Alguns amigos chegaram a tentar se aproximar de Eduardo que teve as costas marcadas pelo cacetete dos policiais. Segundo relato um dos policiais chegou a sacar a arma e atirar para o chão. Após o fim da confusão e com o corpo já no chão os policiais se negaram a chamar o Samu ou mesmo a fazer o socorro do jovem. “O pessoal pediu para os policias chamarem o Samu ou eles socorrem, mas só faziam rir. Praticamente omissão de socorro. Detalhe: isso antes de começar a partida. Ele só foi socorrido depois que acabou o primeiro tempo.  Um menino jovem que acabou morto por conta desse ato, dessa falta de preparo da polícia”, desabafou André. 
Segundo outra torcedora os policiais foram covardes. “Na hora que cheguei no estádio tudo estava em paz, os membros das Torcidas organizadas estavam juntos, curtindo de boa. Eu estava com meus amigos de frente ao muro do estádio onde tudo aconteceu. De repente vários torcedores pularam o muro do estádio, alguns conseguiram passar, mas teve um que ficou em cima do muro cercado por policiais, era Eduardo. Logo em cima do muro os policiais batiam nas pernas dele com o cassetete para ele descer, quando ele desceu todos os policiais avançaram em cima dela com cassetetes, na covardia”. 
Ainda segundo o relato nem chegou a ter confronto com a polícia. Alguns torcedores da organizada da qual Eduardo fazia parte tentaram fazer os policiais parassem de bater nele. Mas como os policiais revidaram com balas de borracha nem chegou a ter confronto. Segundo o laudo do Hospital Municipal Doutor Percílio Alves, para onde Eduardo chegou a ser socorrido, foram identificadas várias lesões no corpo do torcedor, sendo a morte causado pelo rompimento do músculo cardíaco e a hemorragia em consequência disso.
O clube paraibano também se posicionou oficialmente. Em suas redes sociais divulgou a seguinte nota: “O Botafogo Futebol Clube vem a público lamentar profundamente a morte do torcedor Eduardo Feliciano Justino da Silva, 27 anos, em Ceará-Mirim, Rio Grande do Norte. O clube foi informado que o torcedor foi acompanhar o Belo no estado vizinho e morreu em um hospital de Ceará-Mirim após ser socorrido pelo Samu até a unidade. O Botafogo se solidariza com amigos e familiares à medida em que cobra esclarecimentos das autoridades sobre a morte do torcedor. Atenciosamente, Botafogo F.C”. 
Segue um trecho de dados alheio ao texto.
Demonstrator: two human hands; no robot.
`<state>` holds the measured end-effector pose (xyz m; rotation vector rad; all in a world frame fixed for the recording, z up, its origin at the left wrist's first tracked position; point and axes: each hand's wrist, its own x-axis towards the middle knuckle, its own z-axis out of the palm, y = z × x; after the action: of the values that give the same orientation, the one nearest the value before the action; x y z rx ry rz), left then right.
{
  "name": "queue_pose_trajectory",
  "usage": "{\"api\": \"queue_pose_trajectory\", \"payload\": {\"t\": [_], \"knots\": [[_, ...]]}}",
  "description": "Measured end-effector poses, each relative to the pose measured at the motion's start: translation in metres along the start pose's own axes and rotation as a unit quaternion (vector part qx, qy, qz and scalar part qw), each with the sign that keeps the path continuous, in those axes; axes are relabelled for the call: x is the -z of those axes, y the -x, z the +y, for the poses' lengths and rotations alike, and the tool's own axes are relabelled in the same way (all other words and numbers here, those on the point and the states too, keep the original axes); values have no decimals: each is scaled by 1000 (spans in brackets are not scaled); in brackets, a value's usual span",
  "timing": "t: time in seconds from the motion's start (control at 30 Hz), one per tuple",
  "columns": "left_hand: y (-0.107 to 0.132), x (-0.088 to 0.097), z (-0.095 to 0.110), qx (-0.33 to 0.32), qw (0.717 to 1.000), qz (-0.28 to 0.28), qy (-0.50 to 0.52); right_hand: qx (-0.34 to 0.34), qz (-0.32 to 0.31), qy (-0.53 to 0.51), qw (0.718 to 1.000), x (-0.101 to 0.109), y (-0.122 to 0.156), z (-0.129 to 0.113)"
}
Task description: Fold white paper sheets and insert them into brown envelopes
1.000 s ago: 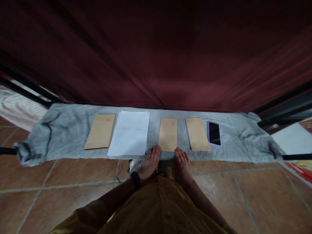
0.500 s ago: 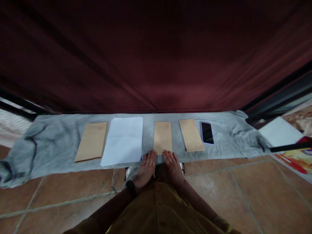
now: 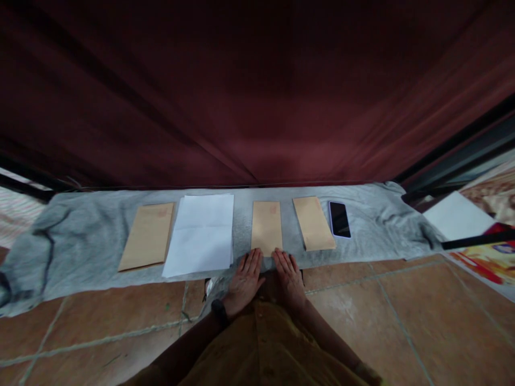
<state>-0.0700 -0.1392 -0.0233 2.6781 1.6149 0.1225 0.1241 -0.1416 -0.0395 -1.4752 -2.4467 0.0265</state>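
Note:
My left hand (image 3: 244, 280) and my right hand (image 3: 288, 277) lie flat, fingers stretched out, at the near edge of a grey cloth (image 3: 88, 241) spread on the floor. Their fingertips reach the near end of the middle brown envelope (image 3: 266, 227). Neither hand holds anything. A black band sits on my left wrist. To the left lie a white sheet of paper (image 3: 201, 234) and another brown envelope (image 3: 147, 242). To the right lie a third brown envelope (image 3: 313, 222) and a dark phone (image 3: 339, 219).
A dark red curtain (image 3: 257, 91) hangs behind the cloth. The floor is brown tile (image 3: 402, 321). At the right edge lie a white sheet (image 3: 456, 215) and a colourful printed item (image 3: 483, 260). My yellow-brown clothing (image 3: 261, 348) fills the bottom centre.
The view has shifted slightly left and down over the second. My hands have drawn closer together at the near end of the middle envelope. The items on the cloth have not moved.

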Motion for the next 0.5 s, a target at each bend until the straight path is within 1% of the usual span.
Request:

Já a Polícia Militar do Rio Grande do Norte disse que só vai se pronunciar depois da investigação instaurada pela Policia Civil. Nesta segunda o corpo de Eduardo foi enterrado em João Pessoa em meio a gritos de protestos dos torcedores, familiares e amigos. A saudade se misturava ao sentimento de injustiça. Nesse país não importa se são detentos, pais e mães de família ou torcedores. A licença para matar de uma polícia despreparada segue e no futuro chamaremos isso pelo seu nome: genocídio da população negra e periférica.